• _Goal of the exercise_: From the first line of the data below, repeat each line exactly until you reach the line with "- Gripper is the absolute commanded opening"; include that line too.

=== Available records ===

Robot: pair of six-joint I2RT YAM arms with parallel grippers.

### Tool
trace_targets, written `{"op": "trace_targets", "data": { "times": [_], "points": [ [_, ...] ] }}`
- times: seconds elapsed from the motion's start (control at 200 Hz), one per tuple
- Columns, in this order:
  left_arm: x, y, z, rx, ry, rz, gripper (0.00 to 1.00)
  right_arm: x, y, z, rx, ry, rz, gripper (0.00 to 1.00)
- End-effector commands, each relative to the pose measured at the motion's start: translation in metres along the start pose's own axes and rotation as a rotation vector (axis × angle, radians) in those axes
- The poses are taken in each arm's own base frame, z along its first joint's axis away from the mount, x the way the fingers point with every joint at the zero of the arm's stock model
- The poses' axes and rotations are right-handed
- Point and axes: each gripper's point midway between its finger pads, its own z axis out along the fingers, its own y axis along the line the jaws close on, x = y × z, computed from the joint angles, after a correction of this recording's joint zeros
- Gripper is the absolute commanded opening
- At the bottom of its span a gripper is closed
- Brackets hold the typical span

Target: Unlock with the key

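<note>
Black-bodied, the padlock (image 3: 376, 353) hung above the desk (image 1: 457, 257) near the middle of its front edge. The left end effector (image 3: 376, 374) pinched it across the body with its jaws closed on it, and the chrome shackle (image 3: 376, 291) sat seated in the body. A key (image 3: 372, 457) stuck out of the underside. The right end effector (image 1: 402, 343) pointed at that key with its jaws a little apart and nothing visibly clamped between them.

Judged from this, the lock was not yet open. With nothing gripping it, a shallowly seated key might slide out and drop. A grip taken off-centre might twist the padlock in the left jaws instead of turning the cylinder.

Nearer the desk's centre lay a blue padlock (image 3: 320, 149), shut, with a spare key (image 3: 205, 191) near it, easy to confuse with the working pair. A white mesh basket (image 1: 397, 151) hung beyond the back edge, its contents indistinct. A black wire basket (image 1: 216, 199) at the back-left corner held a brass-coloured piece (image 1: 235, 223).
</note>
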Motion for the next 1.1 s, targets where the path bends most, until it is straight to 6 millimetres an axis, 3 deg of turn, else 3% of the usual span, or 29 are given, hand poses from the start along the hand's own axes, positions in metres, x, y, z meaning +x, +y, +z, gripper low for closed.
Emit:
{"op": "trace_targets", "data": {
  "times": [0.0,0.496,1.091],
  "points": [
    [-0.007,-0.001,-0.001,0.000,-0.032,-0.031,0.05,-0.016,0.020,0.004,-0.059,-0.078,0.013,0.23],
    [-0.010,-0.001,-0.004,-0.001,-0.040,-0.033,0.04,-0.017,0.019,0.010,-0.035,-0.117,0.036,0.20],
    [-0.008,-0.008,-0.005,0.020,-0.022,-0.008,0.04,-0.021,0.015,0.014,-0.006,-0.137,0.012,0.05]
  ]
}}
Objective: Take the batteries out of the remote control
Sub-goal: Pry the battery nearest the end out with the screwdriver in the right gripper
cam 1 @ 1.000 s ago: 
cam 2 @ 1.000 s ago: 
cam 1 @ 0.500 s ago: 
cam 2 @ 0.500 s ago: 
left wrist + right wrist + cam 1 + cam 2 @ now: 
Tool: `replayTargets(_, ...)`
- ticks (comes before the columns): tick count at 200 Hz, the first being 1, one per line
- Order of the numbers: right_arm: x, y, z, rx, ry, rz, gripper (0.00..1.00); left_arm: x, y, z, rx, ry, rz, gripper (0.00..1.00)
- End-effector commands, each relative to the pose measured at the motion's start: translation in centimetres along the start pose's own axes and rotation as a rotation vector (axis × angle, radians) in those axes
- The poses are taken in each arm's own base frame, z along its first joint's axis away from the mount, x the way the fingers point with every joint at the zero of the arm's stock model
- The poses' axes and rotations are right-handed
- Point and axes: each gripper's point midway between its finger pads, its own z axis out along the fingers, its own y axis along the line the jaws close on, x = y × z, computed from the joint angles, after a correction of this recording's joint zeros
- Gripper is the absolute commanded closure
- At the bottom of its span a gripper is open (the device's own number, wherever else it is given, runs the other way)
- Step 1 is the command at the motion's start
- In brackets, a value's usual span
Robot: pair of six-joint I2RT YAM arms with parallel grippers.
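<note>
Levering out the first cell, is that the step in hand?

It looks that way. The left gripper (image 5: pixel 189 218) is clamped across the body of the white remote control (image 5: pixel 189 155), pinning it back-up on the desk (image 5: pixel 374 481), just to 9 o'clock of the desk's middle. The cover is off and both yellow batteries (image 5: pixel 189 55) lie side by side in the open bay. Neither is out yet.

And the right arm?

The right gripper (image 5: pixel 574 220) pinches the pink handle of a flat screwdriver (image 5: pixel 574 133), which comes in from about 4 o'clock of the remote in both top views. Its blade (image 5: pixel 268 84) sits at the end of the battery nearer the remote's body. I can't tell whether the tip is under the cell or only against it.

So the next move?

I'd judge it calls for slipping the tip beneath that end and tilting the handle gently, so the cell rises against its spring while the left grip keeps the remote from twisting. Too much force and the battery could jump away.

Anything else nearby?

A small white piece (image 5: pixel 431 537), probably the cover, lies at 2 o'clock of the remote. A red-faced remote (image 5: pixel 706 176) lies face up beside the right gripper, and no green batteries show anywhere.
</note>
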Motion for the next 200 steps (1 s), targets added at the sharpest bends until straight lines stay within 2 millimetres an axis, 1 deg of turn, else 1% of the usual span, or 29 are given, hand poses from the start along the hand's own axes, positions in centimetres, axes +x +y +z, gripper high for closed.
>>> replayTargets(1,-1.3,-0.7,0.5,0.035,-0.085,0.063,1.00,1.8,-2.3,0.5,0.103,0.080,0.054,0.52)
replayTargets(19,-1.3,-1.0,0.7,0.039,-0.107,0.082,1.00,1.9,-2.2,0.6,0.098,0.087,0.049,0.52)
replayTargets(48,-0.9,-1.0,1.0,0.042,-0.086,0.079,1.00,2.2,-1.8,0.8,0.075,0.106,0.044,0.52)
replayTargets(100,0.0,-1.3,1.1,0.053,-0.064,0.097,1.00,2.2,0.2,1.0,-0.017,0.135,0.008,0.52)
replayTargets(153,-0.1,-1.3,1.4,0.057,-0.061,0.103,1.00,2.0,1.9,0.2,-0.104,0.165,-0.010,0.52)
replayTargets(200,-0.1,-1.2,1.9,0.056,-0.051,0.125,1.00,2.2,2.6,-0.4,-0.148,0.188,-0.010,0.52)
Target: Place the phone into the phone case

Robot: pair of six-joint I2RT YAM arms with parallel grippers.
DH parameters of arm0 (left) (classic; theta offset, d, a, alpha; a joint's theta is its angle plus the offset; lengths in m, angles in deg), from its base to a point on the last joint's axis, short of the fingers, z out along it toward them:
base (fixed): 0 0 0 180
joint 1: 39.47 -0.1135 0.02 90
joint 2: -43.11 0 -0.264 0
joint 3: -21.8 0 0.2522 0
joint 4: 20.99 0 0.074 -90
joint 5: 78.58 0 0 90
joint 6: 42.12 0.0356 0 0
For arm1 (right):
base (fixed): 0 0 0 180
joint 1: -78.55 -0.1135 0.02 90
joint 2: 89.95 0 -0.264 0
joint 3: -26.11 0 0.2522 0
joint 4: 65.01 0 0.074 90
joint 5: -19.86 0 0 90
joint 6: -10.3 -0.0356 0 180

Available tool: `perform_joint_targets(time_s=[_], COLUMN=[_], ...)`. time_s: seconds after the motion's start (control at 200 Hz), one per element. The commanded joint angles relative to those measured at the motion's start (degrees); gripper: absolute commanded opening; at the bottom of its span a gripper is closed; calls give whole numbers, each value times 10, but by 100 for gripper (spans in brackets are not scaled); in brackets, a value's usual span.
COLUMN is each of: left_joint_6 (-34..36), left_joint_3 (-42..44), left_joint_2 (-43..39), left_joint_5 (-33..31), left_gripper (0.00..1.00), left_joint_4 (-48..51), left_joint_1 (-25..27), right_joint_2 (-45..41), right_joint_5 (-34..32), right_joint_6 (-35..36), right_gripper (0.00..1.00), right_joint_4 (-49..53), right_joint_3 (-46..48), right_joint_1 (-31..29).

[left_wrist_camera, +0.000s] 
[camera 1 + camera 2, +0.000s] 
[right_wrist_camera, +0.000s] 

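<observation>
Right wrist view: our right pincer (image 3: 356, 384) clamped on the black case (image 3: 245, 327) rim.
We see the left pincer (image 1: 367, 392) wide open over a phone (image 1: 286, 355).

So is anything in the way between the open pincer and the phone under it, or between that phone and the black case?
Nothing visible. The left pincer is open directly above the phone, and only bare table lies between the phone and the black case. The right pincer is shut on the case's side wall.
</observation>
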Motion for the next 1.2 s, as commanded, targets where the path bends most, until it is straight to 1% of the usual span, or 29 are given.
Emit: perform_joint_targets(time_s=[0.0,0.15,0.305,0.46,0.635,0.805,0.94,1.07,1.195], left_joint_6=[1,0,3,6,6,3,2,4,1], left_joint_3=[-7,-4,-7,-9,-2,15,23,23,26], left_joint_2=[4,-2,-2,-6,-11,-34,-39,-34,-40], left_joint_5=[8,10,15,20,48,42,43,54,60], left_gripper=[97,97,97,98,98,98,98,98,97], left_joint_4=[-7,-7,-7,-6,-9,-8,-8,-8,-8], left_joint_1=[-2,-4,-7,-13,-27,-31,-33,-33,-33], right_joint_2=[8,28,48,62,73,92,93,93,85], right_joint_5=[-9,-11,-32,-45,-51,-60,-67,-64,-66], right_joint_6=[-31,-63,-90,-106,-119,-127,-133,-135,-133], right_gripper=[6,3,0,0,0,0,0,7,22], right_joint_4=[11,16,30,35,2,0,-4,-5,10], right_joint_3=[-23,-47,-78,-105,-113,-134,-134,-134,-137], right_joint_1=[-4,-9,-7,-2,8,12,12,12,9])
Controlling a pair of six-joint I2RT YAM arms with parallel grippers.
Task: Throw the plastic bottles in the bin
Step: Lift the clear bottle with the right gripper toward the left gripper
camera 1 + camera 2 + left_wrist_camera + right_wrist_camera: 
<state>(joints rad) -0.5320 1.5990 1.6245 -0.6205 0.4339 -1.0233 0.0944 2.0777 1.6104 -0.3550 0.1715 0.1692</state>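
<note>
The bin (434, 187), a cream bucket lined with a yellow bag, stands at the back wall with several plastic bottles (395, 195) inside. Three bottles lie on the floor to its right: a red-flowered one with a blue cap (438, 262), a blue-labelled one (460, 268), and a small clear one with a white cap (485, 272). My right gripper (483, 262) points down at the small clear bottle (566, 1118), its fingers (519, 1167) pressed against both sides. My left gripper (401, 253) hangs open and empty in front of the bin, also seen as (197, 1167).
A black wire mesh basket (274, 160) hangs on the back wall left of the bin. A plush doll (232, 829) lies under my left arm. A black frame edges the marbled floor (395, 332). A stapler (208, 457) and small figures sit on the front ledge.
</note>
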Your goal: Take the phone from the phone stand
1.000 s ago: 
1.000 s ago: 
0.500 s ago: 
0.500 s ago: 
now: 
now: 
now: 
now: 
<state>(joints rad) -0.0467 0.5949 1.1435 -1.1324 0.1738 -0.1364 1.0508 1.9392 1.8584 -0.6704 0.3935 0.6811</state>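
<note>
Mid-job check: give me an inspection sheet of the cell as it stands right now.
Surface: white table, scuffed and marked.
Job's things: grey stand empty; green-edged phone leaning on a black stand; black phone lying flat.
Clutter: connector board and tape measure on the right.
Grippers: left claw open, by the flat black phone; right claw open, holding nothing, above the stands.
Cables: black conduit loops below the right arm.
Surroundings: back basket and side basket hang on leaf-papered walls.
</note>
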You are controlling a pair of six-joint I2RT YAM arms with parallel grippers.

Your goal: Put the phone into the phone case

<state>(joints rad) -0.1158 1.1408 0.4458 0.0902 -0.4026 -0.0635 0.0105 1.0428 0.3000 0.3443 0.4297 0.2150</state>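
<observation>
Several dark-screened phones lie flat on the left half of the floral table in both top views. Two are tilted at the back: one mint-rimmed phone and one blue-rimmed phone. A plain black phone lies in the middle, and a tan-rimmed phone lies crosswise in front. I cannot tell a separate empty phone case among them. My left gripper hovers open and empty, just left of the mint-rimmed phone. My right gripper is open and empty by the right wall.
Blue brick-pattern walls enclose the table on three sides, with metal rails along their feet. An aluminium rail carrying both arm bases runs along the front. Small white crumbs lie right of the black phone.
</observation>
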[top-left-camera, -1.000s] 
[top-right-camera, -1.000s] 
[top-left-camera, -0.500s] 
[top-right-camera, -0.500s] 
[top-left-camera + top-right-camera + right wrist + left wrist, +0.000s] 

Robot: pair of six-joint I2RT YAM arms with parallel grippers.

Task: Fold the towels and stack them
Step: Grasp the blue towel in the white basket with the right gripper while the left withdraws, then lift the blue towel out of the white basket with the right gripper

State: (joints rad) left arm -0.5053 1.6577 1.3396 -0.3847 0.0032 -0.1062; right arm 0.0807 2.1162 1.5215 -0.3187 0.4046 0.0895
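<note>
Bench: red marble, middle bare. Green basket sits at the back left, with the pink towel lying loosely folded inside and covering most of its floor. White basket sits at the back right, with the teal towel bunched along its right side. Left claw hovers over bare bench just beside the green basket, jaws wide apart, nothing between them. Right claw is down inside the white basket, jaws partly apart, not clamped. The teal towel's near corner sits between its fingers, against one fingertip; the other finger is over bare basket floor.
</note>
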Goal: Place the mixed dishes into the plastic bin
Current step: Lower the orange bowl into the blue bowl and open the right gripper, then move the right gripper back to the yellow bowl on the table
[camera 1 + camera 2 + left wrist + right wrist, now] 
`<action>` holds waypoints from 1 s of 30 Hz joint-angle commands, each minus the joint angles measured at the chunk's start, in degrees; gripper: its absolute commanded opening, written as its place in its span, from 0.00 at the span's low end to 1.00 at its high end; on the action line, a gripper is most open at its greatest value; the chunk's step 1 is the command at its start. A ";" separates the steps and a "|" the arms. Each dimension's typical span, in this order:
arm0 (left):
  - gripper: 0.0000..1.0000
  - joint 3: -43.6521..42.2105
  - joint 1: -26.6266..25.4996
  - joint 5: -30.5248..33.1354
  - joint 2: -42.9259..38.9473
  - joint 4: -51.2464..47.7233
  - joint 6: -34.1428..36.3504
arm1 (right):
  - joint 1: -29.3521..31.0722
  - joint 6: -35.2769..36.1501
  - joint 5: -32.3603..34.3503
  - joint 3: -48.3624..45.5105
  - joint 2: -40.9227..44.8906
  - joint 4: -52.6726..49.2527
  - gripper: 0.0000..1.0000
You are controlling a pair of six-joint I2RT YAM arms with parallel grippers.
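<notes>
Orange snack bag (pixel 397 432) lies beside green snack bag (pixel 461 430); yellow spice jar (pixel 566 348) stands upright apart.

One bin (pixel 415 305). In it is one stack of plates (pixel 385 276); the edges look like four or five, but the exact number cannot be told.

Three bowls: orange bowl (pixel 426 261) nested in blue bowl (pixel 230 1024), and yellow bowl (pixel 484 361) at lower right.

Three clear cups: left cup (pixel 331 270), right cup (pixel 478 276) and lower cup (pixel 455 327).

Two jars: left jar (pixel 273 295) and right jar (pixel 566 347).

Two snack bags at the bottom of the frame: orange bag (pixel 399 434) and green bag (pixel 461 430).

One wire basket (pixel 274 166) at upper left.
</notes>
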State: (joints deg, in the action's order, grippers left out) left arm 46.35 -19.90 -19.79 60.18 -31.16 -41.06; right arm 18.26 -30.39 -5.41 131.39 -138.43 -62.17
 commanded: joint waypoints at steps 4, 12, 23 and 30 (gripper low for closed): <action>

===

• _Answer space_:
Robot: pair of six-joint I2RT YAM arms with parallel grippers.

### Tool
trace_targets, written `{"op": "trace_targets", "data": { "times": [_], "points": [ [_, ...] ] }}`
- times: seconds elapsed from the motion's start (control at 200 Hz), one per tuple
- Columns, in this order:
  left_arm: x, y, z, rx, ry, rz, gripper (0.00 to 1.00)
  right_arm: x, y, z, rx, ry, rz, gripper (0.00 to 1.00)
- End-effector commands, each relative to the pose measured at the motion's start: translation in metres along the start pose's own axes and rotation as a rotation vector (axis × angle, radians) in those axes
- The poses are taken in each arm's own base frame, z along its first joint's axis away from the mount, x the way the fingers point with every joint at the zero of the arm's stock model
- The poses' axes and rotations are right-handed
- Point and axes: each gripper's point midway between its finger pads, its own z axis out along the fingers, its own y axis along the line the jaws close on, x = y × z, computed from the joint angles, after a correction of this recording's joint zeros
- Gripper is the absolute commanded opening

No more output will be given.